Assessment of Weight Change
Definition of Cardiometabolic Comorbidities
Definition of Cardiometabolic Comorbidity Resolution
We focused only on complete resolution of comorbidities. We defined lipid resolution as TC < 5.17 mmol/L, LDL < 2.8 mmol/L, HDL > 1.2 mmol/L, and TG < 1 mmol/L; prediabetes resolution as FBG < 5.5 mmol/L and HbA1c < 5.7%); and T2DM resolution as FBG < 5.5 mmol/L and HbA1c < 6% without antidiabetic medication [21, 23].
Surgical Technique
Procedure started with division of gastro-splenic ligament along the greater curvature 4 cm from the pylorus up to the left diaphragmatic crus with ultrasonic shears.

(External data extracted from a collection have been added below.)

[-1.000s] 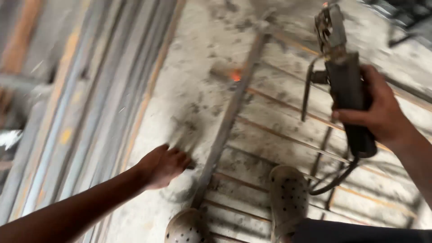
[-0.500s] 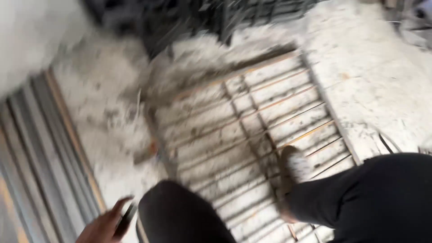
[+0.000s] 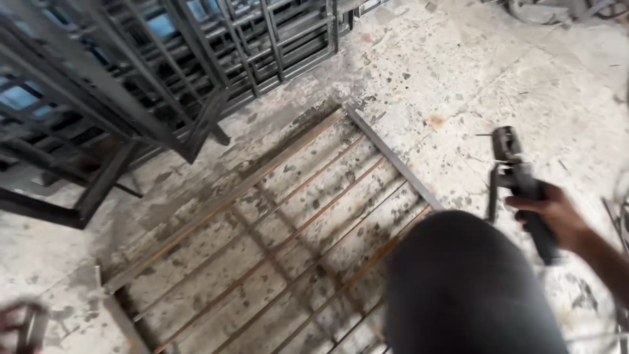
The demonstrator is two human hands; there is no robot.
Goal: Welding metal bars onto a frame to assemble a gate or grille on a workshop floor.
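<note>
Two hands are in shot, one sharp, one barely there. Over at the right edge of the frame, the right hand [image 3: 555,213] has its fingers [image 3: 527,202] wrapped tight around the dark body of an angle grinder [image 3: 521,187], and the tool's head points up the frame, held clear above the concrete floor [image 3: 458,72]. A thin dark bar hangs off the grinder's left side, just beside the grip.

Down in the bottom left corner, the left hand [image 3: 16,324] is a blur at the frame edge. There seems to be something dark and slim against it, but I cannot tell what it is, nor whether the fingers are closed on it or loose.

Centre frame, flat on the floor, lies a rusty steel grille [image 3: 275,223]: a rectangular frame with long thin bars running diagonally from lower left to upper right, crossed by a couple of darker bars. Its far corner sits just above the middle of the picture.

Blocking the lower right part of that grille is the person's own knee [image 3: 465,288], in dark cloth, big and soft-focused, hiding the grille's near right side.

Upper left of the frame: a stack of dark welded metal frames [image 3: 164,59], standing tilted, their square tubes and bars overlapping, with patches of blue showing through the gaps. They stand just beyond the grille's upper edge, near but apart from it.

The floor itself is pale, speckled and stained, with an orange rust spot [image 3: 436,120] above the grinder.
</note>
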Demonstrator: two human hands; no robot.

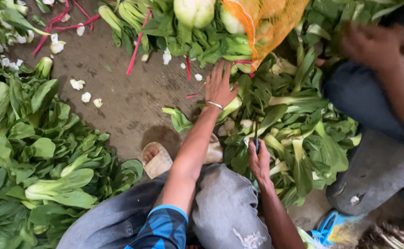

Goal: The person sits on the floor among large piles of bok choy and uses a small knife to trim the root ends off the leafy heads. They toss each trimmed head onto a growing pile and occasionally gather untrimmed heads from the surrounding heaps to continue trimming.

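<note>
On the bare concrete floor, between heaps of leafy greens, a person sits with knees bent in grey trousers, one foot in a pale sandal showing beside the left forearm. The left hand reaches forward with fingers spread and open, palm down on the pile of bok choy in front; a thin metal bangle circles that wrist. The right hand is closed around the dark handle of a small knife, whose blade points away from the body into the same pile, just beside a pale stalk.

An orange mesh bag lies over the far edge of the pile, close to the left fingertips. A second heap of bok choy fills the left side of the view. Cut white stem ends and pink ties are scattered over the floor. At the upper right another person's hand (blurred) hovers over the greens.
</note>
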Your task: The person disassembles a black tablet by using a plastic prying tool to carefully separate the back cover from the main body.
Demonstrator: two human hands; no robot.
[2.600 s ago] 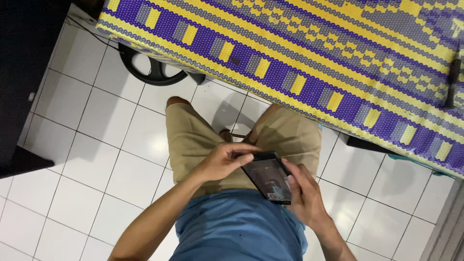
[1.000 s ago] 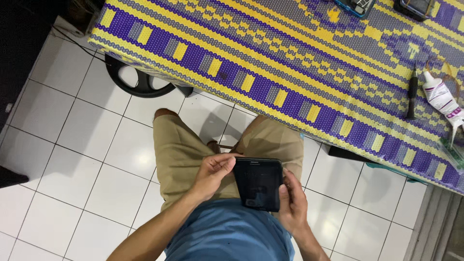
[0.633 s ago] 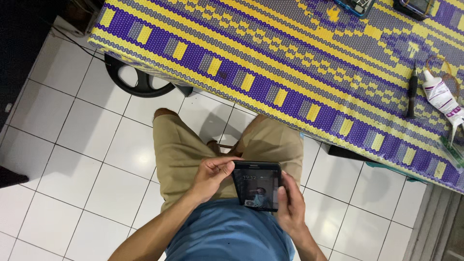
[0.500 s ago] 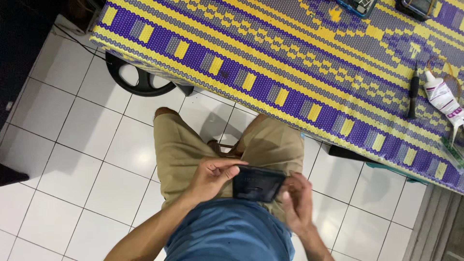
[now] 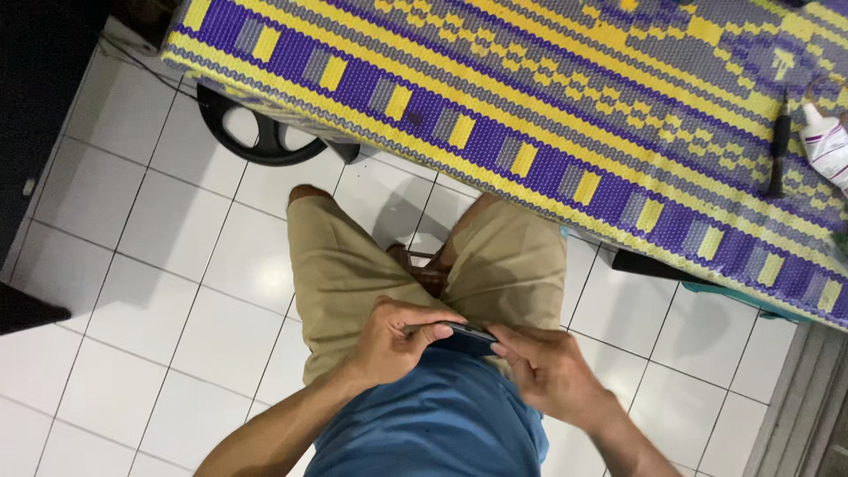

Stomach was then mobilized and divided along the lesser curvature from antrum (4 cm from pylorus) up to the angle of His using buttressed (SeamGuard) linear 60-mm stapler (Covidien Tristapler) or Echelon Flex over the calibration tube (Midsleeve 38 Fr) introduced into the stomach. Specimen was removed through the umbilical port. Procedure was concluded with methylene blue leak test.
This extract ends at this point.